Most people are crazy. But I think I may have discovered the secret to not being crazy. Here it is:
When you’re trying to make sense of the world, you can’t care what other people will think.
Specifically, if you are worried that people will think less of you for believing something, you have to decide that you’ll lie to others before you’ll lie to yourself. But it’s not just negative reactions that you’re not allowed to care about, you also can’t adopt a philosophy because you think it’ll make you cool.
Background: Stephen Pinker, in his book How the Mind Works, writes:
Trivers, pursuing his theory of the emotions to its logical conclusion, notes that in a world of walking lie detectors the best strategy is to believe your own lies. You can’t leak your hidden intentions if you don’t think that they are your intentions. According to his theory of self-deception, the conscious mind sometimes hides the truth from itself the better to hide it from others…[snip]
Cognitive dissonance is always triggered by blatant evidence that you are not as beneficent and effective as you would like people to think. The urge to reduce it is the urge to get your self-serving story straight.
I first read these words several years ago, but was reminded of them when writing this post. While writing it, I went back through my blog archives and noticed that the bad thinking I was owning up to mostly didn’t occur until after I had decided to go to grad school. And what scares me about it is that this isn’t a case where I’m looking back and asking, “what was I thinking?”
Rather, I remember pretty well how my thought process went: once I decided I was going to be a professional philosopher, I started thinking about what justifications I’d give people for what I was doing, why they should listen to the future-professional-philosopher me. And as I thought about what I’d say, I started believing it.
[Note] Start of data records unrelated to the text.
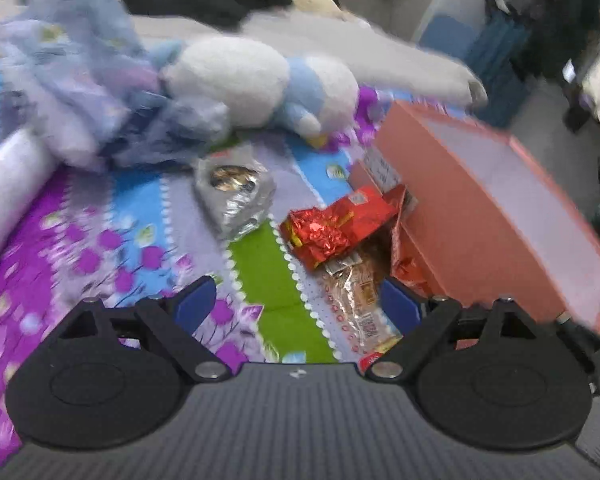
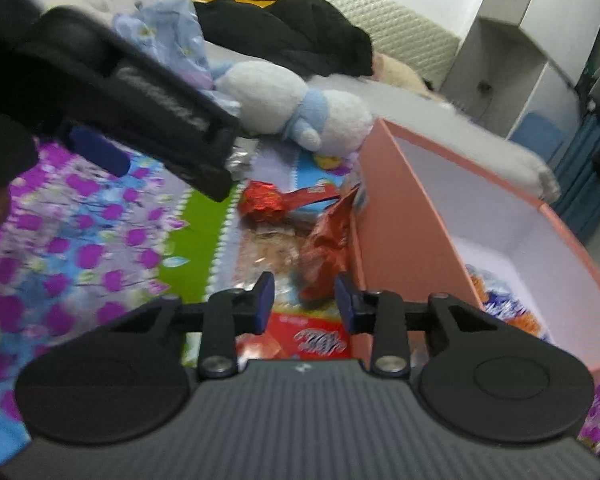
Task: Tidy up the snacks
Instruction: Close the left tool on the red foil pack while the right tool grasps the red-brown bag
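Note:
Snack packets lie on a flowered bedspread beside a pink box point(image 1: 480, 208). In the left wrist view a red foil packet point(image 1: 336, 224), a clear biscuit packet point(image 1: 356, 296) and a silver packet point(image 1: 236, 192) lie ahead of my open, empty left gripper point(image 1: 298, 300). In the right wrist view my right gripper point(image 2: 304, 300) is open and empty above a red crumpled packet point(image 2: 324, 244) leaning on the pink box point(image 2: 388, 216). A red flat packet point(image 2: 316, 336) lies under it. Snacks point(image 2: 504, 308) sit inside the box. The left gripper point(image 2: 140, 120) crosses the upper left.
A white and blue plush toy point(image 1: 260, 80) and lilac crumpled fabric point(image 1: 72, 80) lie behind the snacks. Black clothing point(image 2: 296, 36) lies farther back on the bed. A white cabinet point(image 2: 512, 40) stands to the right, past the bed's edge.

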Tool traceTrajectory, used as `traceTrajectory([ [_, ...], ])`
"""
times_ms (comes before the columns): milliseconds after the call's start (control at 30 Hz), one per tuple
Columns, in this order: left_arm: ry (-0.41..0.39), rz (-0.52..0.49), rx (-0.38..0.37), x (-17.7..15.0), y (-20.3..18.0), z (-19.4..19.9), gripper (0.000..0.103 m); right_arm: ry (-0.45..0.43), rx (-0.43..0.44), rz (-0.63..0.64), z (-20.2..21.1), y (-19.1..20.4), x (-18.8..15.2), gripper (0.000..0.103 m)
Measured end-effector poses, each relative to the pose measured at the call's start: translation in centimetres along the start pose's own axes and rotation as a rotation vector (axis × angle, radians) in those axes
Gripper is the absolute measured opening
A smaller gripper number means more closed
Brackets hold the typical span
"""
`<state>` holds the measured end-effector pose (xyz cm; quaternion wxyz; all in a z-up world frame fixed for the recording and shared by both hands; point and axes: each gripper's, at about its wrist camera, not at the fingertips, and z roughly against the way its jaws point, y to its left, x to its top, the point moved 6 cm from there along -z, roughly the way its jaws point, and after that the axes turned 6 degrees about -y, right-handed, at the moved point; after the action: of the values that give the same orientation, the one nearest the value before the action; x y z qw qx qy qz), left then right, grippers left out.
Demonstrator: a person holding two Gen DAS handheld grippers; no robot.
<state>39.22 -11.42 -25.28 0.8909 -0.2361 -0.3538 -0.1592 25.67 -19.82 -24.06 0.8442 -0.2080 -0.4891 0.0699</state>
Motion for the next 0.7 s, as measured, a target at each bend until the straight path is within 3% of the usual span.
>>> traceTrajectory([
  [200, 0.057, -0.142, -0.032, 0.9, -1.0, -4.5, 0.090, 0.005, -0.052, 0.067, -2.3, 0.6, -0.1, 0.035],
  [300, 0.058, -0.153, -0.043, 1.1, -1.1, -5.7, 0.090, -0.002, -0.095, 0.106, -3.1, 0.4, 0.0, 0.035],
  [467, 0.065, -0.144, -0.073, 1.1, -1.5, -7.5, 0.085, 0.009, -0.091, 0.120, -3.7, 0.1, 0.2, 0.030],
  [700, 0.039, -0.180, -0.030, 1.2, -2.5, -9.0, 0.083, 0.033, -0.068, 0.160, -4.2, 0.6, -0.4, 0.024],
])
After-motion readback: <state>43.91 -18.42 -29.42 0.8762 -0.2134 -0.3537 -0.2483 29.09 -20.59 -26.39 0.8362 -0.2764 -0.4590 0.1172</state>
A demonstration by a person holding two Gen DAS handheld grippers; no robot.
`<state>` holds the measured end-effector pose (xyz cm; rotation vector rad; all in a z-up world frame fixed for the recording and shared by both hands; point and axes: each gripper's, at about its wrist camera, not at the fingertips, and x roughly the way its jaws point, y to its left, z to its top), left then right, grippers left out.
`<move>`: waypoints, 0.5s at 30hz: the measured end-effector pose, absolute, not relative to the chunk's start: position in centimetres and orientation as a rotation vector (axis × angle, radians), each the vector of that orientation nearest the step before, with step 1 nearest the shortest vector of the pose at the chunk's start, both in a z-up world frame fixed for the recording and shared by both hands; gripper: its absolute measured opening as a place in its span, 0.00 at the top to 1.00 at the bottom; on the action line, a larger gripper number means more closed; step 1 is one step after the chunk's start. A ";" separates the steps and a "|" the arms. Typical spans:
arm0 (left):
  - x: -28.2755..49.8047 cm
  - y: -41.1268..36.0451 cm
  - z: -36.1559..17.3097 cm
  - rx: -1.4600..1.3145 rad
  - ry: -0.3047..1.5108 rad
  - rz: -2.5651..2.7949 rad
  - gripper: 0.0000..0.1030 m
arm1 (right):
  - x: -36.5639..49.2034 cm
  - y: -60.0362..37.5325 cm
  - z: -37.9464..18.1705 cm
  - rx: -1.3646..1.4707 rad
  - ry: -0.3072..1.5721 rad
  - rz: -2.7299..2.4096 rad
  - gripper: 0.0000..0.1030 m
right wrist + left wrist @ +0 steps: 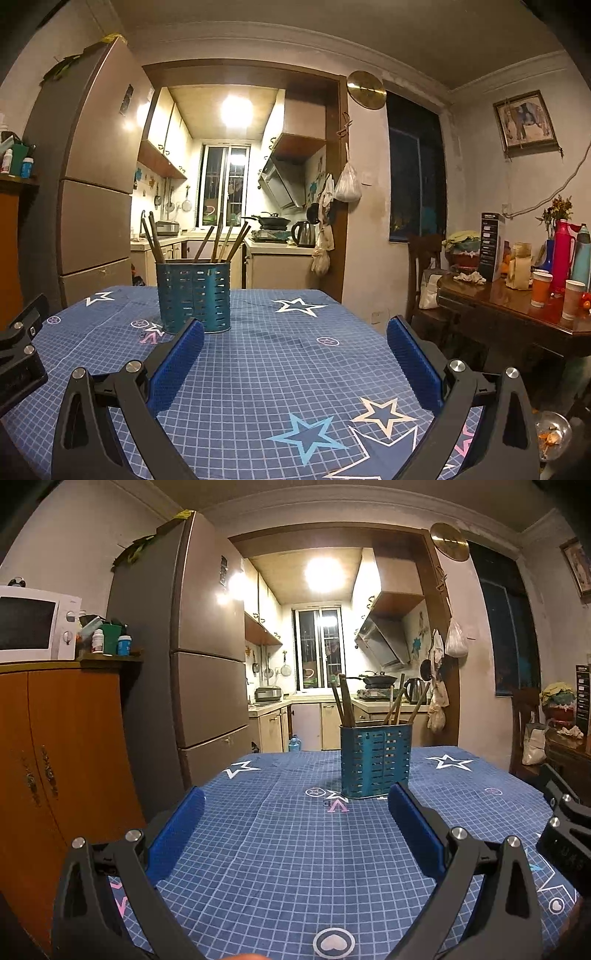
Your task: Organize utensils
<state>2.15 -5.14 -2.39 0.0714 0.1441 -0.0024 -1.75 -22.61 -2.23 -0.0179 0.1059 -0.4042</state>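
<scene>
A blue perforated metal utensil holder (pixel 375 760) stands upright on the table with several brown chopsticks (pixel 345 701) sticking out of it. It also shows in the right wrist view (pixel 194 297), with its chopsticks (pixel 218 240). My left gripper (pixel 295 801) is open and empty, low over the tablecloth, short of the holder. My right gripper (pixel 295 332) is open and empty, to the right of the holder. The right gripper's body (pixel 565 830) shows at the right edge of the left wrist view, the left gripper's body (pixel 18 354) at the left edge of the right wrist view.
The table carries a blue checked cloth with stars (pixel 280 849). A fridge (pixel 184 657) and an orange cabinet (pixel 55 760) with a microwave (pixel 33 627) stand to the left. A dark wooden side table (pixel 517 314) with cups, flasks and a box stands to the right.
</scene>
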 end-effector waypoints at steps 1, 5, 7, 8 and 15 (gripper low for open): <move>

And… I don’t think that’s the only time I’ve done something like that. Started believing nonsense because I wanted to be able to present myself to the world a certain way. And in some of those other cases, the beliefs adopted for bad reasons led, unsurprisingly, to bad decisions. It’s embarrassing, and something I’d very much like to avoid repeating.
Having had such experiences, being on the lookout for such thinking seem worthwhile. But it may be more than worthwhile. If Pinker is right, concerns (however unconscious) about what other people will think of our beliefs are the key driving force in human irrationality. Learning to shove such concerns aside, resist letting them influence us, may just be the secret to being rational.
You may have put your finger on one important way thinking gets corrupted, but I’m not sure I’d advertise it as a way to avoid craziness.
The real crazies that I can think of typically don’t care what others think:
“I don’t care what everyone else says, I *know* the CIA has implanted transmitters in my brain.”
“Of course most people deny that we’re being ruled by shape-shifting Reptilians; that’s exactly what they *want* us to think!”
“So what if all climate scientists say the world is warming? That just proves they’re looking for money, and not the *truth*.”
I agree with Physicalist: The problem here wasn’t that you cared about what other people think.
And to go further: Perhaps the problem was that you didn’t care enough about what other people think actually to go and see what anyone thought of your justifications for going to grad school. (That sounds a bit too blunt or hostile now that I get it on the screen, but I can’t think of a better wording. I’m just trying to float one possibility, not accuse you of anything.) That, at least, seems closer to the problem Pinker is talking about.
@Physicalist: there’s a huge difference between your first example and your last example. The first is the kind of belief you expect to find in people who are genuinely mentally ill, and who can believe crazy things without any social support.
But if you believe global warming is a hoax, you’ll find a lot of people willing to encourage you in that belief. And it’s a belief that can help you present yourself as an iconoclast, a loyal Republican, or as someone who’s opposition to greenhouse gas regulation isn’t at all selfish.
@Dan: that’s false for a certain value of “other people” and “anyone,” since I mostly used the standard defenses of philosophy used in academic philosophy: philosophers are experts in evaluating arguments, studying philosophy makes you more rational, etc. So at least some people would have endorsed my justifications. But perhaps it would have been a good exercise to run said justifications past non-philosophers.
@ Chris: “…you’ll find a lot of people willing to encourage you in that belief. And it’s a belief that can help you present yourself as an iconoclast, a loyal Republican, or as someone who’s opposition to greenhouse gas regulation isn’t at all selfish.”
Good lord, is that the story of my life! I study classical guitar, and listening to yourself play isn’t at all the same as listening to another person play. People who are listening to you don’t hear you the same way you do. You want to think you are good, and there are plenty of people to encourage you in that belief, but that doesn’t mean you are (or at least, good in the way you want to be). The opposite is also true, a lot of people want to tell you how much you suck. Knowing you’re “good” is the same as knowing you’re “right.” In other words, you can’t!
This is why the most important thing atheists can do to promote atheism is to stand up and be counted. You can’t dismiss atheism as a fringe belief once you learn that your friends, your boss, your postal deliverer, your swimming coach are all atheists. And most rational people will gradually change their perspective to deal with that. It’s not just about conversions: it’s also about weakening irrational convictions.